According to Persatuan Insurans Am Malaysia (PIAM), property insurance comes in the form of fire, houseowner and householder policies (see “Types of property insurance”), providing coverage for fire as well as damage to the property and contents of the home.

If you live alone, having each insurance would be helpful, but it may get complicated if you rent out your unit and there is damage to the property. According to Metro Homes Realty Bhd executive director See Kok Loong, after a tenancy ends, that is when disputes start.

“One of the disputes is related to damages to the content or the fittings of the unit,” says See. “The landlord and the tenant will argue about who should pay for the damages. Most real estate agents would take a video or photo of the contents of the unit and attach them to the tenancy agreement and inventory list.

“But, normally, the inventory list isn’t detailed enough to identify all the damages. So, after one year, the tenant will say the damages were already there, whereas the landlord might say the damage was done by the tenant and will deduct the cost from the rental deposit.” The tenant would be unhappy and this could lead to further disagreements and issues.

Having observed that this matter was happening more regularly, See studied the various issues and realised that property insurance, specifically content insurance, could help.

“Insurance has evolved over the years. You do not have to insure for the full value. Now, there is something called first-loss,” he says.

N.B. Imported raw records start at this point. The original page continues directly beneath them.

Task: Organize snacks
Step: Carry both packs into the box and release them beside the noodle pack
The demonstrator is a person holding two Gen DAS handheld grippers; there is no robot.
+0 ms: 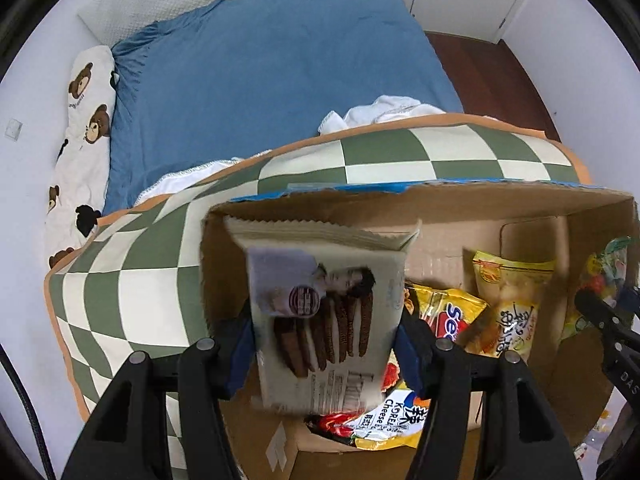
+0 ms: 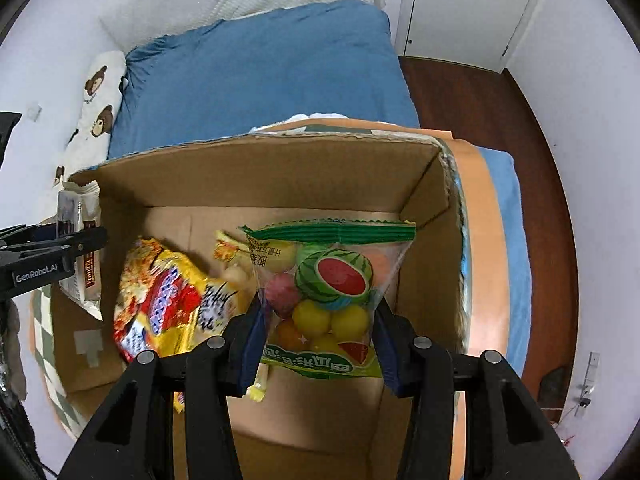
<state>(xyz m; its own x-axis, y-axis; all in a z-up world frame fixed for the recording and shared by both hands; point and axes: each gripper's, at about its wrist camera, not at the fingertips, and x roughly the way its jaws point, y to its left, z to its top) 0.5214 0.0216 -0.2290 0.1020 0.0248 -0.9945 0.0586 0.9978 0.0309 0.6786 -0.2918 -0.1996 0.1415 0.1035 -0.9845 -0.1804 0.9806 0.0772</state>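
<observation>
My left gripper (image 1: 326, 332) is shut on a grey-white chocolate biscuit packet (image 1: 320, 280), which hangs over the left end of an open cardboard box (image 1: 440, 208). Inside the box lie a red-and-yellow snack bag (image 1: 448, 312), a yellow pouch (image 1: 508, 300) and a cheese noodle packet (image 1: 384, 420). In the right wrist view my right gripper (image 2: 318, 320) is shut on a clear fruit-candy bag (image 2: 332, 272) with a green top, held over the right half of the box (image 2: 280, 176). The left gripper (image 2: 80, 244) shows at that view's left edge.
The box sits on a green-and-white checkered mat (image 1: 140, 280) laid over a bed with a blue sheet (image 1: 260, 80). A bear-print pillow (image 1: 88, 100) lies along the wall, and white cloth (image 1: 392, 108) is bunched behind the mat. Dark wooden floor (image 2: 460, 92) is to the right.
</observation>
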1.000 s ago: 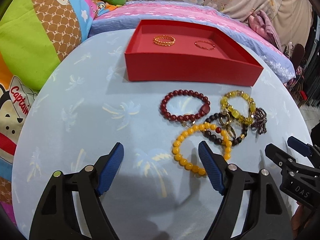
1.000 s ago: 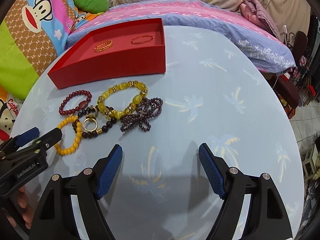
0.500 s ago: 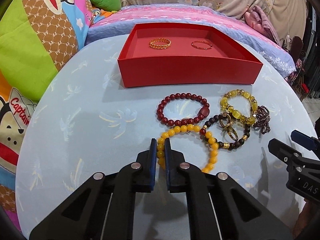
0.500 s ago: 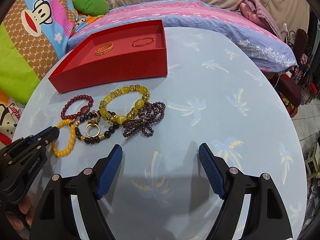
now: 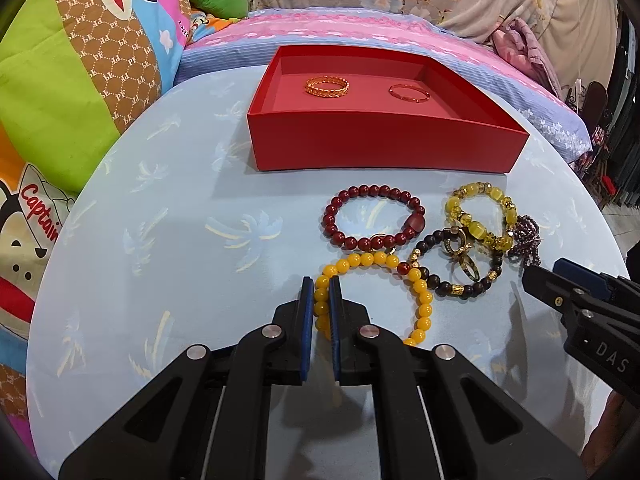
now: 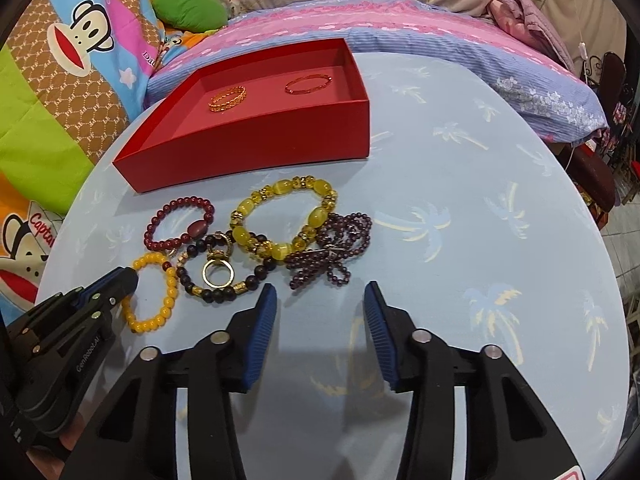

According to Investopedia, a first-loss policy provides only partial insurance. “In the event of a claim, the policyholder agrees to accept an amount less than the full value of damaged, destroyed or stolen property. In return, the insurer agrees not to penalise the policyholder for under-insuring their goods or property — for example, by not raising rates on renewal premiums,” the website says.

According to See, some policy premiums can start from as low as RM70 a year, but he advises seeking better coverage from insurers in the market. The key thing is to know that the risk of damage is passed on to the insurance companies, and this will give landlords peace of mind that their property is taken care of in case of a serious incident to the property.

Landlords of high-rise strata units who think their unit is covered by the master insurance policy under the management should note that coverage is mainly for the cost of repairs to the building and common areas and not to the contents of individual units.

Owners and tenants, who may have expensive items in the unit, may consider getting content insurance in case of damage or theft.

When it comes to making a claim, former PIAM CEO Mark Lim, who stepped down as CEO in November last year and is now in Singapore starting a consultancy, highlights that different insurance companies have different claim procedures, but there are general procedures people can take. Lim says: “Notify your insurance company in writing with full details as soon as possible. Early notification is required to avoid any prejudice to your claim. You must also take the necessary measure to mitigate further loss or worsening of the situation.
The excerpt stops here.